An exact copy of the listing is needed, with every line kept.

======== AVAILABLE DATA

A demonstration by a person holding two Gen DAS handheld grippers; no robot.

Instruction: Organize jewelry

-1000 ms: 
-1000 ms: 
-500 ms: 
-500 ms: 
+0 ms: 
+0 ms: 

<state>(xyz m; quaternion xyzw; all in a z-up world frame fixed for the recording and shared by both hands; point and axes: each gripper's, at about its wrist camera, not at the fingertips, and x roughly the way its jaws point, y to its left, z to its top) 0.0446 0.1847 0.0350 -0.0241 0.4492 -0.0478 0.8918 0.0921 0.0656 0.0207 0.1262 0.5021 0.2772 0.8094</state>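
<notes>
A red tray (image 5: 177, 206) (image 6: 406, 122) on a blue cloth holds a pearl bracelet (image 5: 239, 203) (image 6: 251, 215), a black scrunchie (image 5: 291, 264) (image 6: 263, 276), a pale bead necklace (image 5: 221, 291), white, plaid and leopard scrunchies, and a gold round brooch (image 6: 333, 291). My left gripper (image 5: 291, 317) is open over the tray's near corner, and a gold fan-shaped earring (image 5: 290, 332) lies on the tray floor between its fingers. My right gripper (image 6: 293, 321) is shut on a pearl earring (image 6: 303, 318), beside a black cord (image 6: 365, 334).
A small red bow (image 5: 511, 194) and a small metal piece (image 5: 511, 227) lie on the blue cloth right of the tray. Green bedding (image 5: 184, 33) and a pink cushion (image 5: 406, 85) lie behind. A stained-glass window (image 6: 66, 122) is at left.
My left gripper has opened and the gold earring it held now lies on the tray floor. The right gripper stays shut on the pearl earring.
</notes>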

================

→ **ANSWER FOR THIS EXERCISE**:
A demonstration by a person holding two Gen DAS handheld grippers; no robot.

Instruction: Organize jewelry

-1000 ms: 
-1000 ms: 
-500 ms: 
-500 ms: 
+0 ms: 
+0 ms: 

<state>(xyz m; quaternion xyzw; all in a z-up world frame fixed for the recording and shared by both hands; point and axes: each gripper's, at about its wrist camera, not at the fingertips, and x roughly the way its jaws point, y to its left, z to its top) 0.0446 0.1847 0.0350 -0.0241 0.4492 -0.0478 0.8918 0.0921 0.0656 0.0207 0.1262 0.5021 0.2772 0.8094</state>
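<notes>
A red tray (image 5: 177, 206) (image 6: 406, 122) on a blue cloth holds a pearl bracelet (image 5: 239, 203) (image 6: 251, 215), a black scrunchie (image 5: 291, 264) (image 6: 263, 276), a pale bead necklace (image 5: 221, 291), white, plaid and leopard scrunchies, and a gold round brooch (image 6: 333, 291). My left gripper (image 5: 291, 317) is open over the tray's near corner, and a gold fan-shaped earring (image 5: 290, 332) lies on the tray floor between its fingers. My right gripper (image 6: 293, 321) is shut on a pearl earring (image 6: 303, 318), beside a black cord (image 6: 365, 334).
A small red bow (image 5: 511, 194) and a small metal piece (image 5: 511, 227) lie on the blue cloth right of the tray. Green bedding (image 5: 184, 33) and a pink cushion (image 5: 406, 85) lie behind. A stained-glass window (image 6: 66, 122) is at left.
My left gripper has opened and the gold earring it held now lies on the tray floor. The right gripper stays shut on the pearl earring.
</notes>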

There's no more to the output.